Le azioni più diffuse a sostegno della genitorialità e della conciliazione fra lavoro e famiglia riguardano: la flessibilità dell’orario di lavoro, con il 47,3% di imprese coinvolte, i permessi/congedi per la nascita di un figlio (25,5%), i permessi per l’inserimento dei figli all’asilo (22,5%), la comunicazione dei diritti alla genitorialità (20,5%). Importanza minore rivestono l’estensione della durata del congedo per gravi motivi (15,6%), il lavoro agile/smart working (10,3%), l’estensione della durata del congedo parentale (8,6%), i sostegni economici per lavoratori e familiari (7,8%), il telelavoro (3,7%) e l’asilo nido aziendale gratuito o a condizioni agevolate (1,7%).
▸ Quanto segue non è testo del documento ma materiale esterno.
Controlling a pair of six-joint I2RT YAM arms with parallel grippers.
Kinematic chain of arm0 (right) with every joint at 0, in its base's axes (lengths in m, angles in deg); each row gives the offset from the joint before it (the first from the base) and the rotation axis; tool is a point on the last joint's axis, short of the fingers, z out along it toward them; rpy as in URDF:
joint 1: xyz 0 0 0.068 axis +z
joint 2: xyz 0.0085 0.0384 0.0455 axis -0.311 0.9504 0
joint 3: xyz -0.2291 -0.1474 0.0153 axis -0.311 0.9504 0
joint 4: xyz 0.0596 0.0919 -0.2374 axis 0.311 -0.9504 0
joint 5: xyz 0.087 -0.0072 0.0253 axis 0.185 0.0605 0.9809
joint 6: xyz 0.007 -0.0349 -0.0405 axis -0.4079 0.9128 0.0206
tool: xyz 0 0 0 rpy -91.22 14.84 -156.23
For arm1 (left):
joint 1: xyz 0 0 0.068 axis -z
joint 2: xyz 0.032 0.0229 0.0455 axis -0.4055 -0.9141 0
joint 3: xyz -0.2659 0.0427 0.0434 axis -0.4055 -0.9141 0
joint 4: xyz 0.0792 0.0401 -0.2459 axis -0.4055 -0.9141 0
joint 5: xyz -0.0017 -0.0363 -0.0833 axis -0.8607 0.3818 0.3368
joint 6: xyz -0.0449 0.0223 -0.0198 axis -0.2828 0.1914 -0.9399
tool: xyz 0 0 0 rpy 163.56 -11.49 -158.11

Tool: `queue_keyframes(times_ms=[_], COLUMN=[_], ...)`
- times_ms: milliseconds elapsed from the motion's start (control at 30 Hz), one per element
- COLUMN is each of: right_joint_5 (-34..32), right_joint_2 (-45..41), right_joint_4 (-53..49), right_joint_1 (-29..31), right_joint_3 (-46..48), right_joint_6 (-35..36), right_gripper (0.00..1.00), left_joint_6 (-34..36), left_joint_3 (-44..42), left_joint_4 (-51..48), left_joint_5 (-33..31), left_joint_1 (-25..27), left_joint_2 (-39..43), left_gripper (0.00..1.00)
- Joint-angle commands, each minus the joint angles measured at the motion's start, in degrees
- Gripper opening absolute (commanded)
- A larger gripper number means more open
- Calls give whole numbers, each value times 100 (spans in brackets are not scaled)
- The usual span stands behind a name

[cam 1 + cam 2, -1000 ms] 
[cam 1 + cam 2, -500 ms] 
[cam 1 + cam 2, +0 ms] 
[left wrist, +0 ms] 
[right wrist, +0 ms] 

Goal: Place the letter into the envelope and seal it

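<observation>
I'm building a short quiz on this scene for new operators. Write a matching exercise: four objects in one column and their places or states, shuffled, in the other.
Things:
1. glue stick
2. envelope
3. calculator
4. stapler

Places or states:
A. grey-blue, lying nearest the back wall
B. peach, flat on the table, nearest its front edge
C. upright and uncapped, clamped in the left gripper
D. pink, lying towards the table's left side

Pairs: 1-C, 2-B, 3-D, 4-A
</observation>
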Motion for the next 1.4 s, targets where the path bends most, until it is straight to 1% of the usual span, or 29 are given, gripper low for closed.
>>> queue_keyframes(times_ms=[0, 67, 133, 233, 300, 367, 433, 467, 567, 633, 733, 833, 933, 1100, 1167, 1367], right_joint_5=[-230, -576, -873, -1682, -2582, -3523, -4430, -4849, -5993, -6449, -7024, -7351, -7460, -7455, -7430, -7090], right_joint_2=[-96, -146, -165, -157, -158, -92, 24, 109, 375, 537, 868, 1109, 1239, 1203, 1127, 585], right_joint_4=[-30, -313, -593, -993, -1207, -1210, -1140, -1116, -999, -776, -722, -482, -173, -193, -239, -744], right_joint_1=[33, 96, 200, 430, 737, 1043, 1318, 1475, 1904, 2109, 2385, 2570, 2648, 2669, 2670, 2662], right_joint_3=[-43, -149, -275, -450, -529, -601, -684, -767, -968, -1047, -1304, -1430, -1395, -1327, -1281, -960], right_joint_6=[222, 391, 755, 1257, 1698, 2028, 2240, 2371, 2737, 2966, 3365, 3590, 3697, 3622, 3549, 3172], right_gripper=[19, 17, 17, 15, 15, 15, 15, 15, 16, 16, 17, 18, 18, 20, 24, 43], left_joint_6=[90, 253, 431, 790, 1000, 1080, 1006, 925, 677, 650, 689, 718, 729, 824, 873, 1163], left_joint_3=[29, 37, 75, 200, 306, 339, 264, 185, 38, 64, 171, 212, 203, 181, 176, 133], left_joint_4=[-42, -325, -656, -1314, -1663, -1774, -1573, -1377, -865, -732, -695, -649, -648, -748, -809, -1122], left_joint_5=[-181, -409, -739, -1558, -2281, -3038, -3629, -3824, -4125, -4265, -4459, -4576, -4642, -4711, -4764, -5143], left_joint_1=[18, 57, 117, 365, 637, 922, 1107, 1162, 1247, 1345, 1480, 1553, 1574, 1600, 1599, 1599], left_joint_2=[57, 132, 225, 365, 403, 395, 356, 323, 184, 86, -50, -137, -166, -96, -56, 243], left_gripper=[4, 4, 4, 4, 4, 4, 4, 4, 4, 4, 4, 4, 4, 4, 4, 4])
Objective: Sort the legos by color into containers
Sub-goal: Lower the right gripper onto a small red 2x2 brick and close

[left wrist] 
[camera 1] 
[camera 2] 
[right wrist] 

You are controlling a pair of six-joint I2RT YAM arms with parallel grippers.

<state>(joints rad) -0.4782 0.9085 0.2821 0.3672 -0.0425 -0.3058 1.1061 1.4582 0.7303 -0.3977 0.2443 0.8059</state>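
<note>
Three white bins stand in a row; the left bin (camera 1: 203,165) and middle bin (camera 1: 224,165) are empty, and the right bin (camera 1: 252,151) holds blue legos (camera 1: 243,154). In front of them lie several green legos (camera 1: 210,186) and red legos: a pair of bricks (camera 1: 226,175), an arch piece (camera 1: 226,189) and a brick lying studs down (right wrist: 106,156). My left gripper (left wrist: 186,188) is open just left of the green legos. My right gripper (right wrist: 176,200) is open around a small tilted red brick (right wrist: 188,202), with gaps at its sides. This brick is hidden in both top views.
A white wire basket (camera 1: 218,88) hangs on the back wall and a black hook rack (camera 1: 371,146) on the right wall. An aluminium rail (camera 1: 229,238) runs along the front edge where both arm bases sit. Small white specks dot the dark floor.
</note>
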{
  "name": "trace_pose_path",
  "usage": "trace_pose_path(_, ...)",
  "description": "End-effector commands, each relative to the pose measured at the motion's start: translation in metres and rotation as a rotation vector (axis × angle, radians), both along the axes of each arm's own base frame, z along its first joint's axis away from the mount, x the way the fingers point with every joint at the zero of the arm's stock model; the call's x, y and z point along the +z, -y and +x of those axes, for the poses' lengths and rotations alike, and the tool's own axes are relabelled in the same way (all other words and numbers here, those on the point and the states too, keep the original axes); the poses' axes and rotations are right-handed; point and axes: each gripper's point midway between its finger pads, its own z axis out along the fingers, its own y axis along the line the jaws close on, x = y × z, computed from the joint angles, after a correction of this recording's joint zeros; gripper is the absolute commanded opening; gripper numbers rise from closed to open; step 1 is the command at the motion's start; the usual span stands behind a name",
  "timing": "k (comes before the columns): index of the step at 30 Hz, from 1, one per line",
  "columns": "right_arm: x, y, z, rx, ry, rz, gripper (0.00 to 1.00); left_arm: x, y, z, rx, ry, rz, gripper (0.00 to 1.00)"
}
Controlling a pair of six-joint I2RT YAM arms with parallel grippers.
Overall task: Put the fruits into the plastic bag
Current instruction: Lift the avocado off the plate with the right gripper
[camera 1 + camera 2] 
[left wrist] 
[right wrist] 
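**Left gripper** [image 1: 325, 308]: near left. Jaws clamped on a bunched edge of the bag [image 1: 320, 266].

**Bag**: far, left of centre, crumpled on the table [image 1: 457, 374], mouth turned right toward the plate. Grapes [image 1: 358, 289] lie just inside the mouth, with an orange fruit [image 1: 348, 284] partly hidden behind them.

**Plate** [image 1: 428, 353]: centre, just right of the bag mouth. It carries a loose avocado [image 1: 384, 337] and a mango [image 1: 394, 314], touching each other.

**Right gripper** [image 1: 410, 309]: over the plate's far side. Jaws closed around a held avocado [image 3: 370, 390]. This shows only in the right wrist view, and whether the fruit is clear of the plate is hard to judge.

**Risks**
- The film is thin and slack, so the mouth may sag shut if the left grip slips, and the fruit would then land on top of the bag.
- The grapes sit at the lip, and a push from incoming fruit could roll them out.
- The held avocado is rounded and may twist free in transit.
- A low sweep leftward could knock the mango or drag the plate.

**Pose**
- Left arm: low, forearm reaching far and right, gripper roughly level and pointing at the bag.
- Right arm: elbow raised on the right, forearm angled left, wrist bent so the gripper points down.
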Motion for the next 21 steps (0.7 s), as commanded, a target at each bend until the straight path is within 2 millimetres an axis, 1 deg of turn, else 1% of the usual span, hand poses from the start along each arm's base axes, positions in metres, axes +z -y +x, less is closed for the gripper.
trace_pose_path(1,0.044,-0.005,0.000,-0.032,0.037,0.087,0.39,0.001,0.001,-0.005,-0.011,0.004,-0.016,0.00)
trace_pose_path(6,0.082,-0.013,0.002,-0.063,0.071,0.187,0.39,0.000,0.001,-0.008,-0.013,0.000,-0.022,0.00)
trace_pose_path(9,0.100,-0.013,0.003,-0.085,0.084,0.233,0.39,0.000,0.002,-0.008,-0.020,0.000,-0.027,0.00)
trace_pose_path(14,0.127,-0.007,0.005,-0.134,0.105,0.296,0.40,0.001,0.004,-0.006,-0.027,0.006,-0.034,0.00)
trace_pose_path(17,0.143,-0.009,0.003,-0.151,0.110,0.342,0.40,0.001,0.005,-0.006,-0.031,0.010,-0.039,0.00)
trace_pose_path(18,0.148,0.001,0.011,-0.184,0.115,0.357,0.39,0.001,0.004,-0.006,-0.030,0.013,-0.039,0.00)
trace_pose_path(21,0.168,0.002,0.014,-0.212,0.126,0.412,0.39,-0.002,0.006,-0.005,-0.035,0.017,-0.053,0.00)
Anche per le misure di sostenibilità sociale l’incidenza delle azioni cresce in maniera significativa all’aumentare della dimensione aziendale. Aumenta inoltre la percentuale di imprese che intende adottare azioni a favore della persona o della famiglia nel triennio 2019-2021.

In conclusione, anche per le azioni e le iniziative in materia di sviluppo sostenibile vale quanto detto all’inizio fotografando la situazione generale dell’industria italiana. La struttura produttiva del Paese si conferma significativamente debole, scarsamente innovativa e in gran parte basata su aziende di modesta dimensione. Entro tale cornice, le imprese stanno affrontando un periodo di transizione da un modello di crescita basato sull’impiego “tradizionale” dei fattori produttivi ad un modello che impone, da un lato, una forte focalizzazione sul risparmio e il riuso delle risorse e, dall’altro, il crescente impiego di tecnologie digitali. Anche il capitale umano è coinvolto in questo cambio di paradigma sia per gli effetti della digitalizzazione, che comporta un maggior coinvolgimento del personale nella gestione dei processi produttivi, sia per le crescenti esigenze legate al welfare, che il sistema pubblico non sempre riesce a soddisfare pienamente.

Dalla rilevazione dell’Istat emerge che le buone prassi in tema di sostenibilità si stanno diffondendo, anche se occorre essere cauti nel parlare di upgrading del sistema delle imprese, in quanto non va dimenticato che molte prassi sono dovute ad obblighi regolamentari. In particolare le grandi imprese – per la rilevanza delle loro attività, l’esposizione alle regolamentazioni e agli standard di qualità, l’intensità delle interazioni con la PA – sono quasi obbligate ad adottare certi comportamenti. Probabilmente indagini microeconomiche dettagliate consentirebbero di comprendere effettivamente se, dove e in quali comparti sta avvenendo una transizione strategica da parte delle imprese anche nel campo della sostenibilità sociale e ambientale.

A prescindere da ciò, sarebbe comunque auspicabile che le imprese facessero uno sforzo maggiore non solo nei comportamenti correnti ma anche nei nuovi investimenti, soprattutto in campo ambientale, dove alle fonti rinnovabili e agli automezzi elettrici e ibridi è dedicata una parte ancora limitata della spesa aziendale.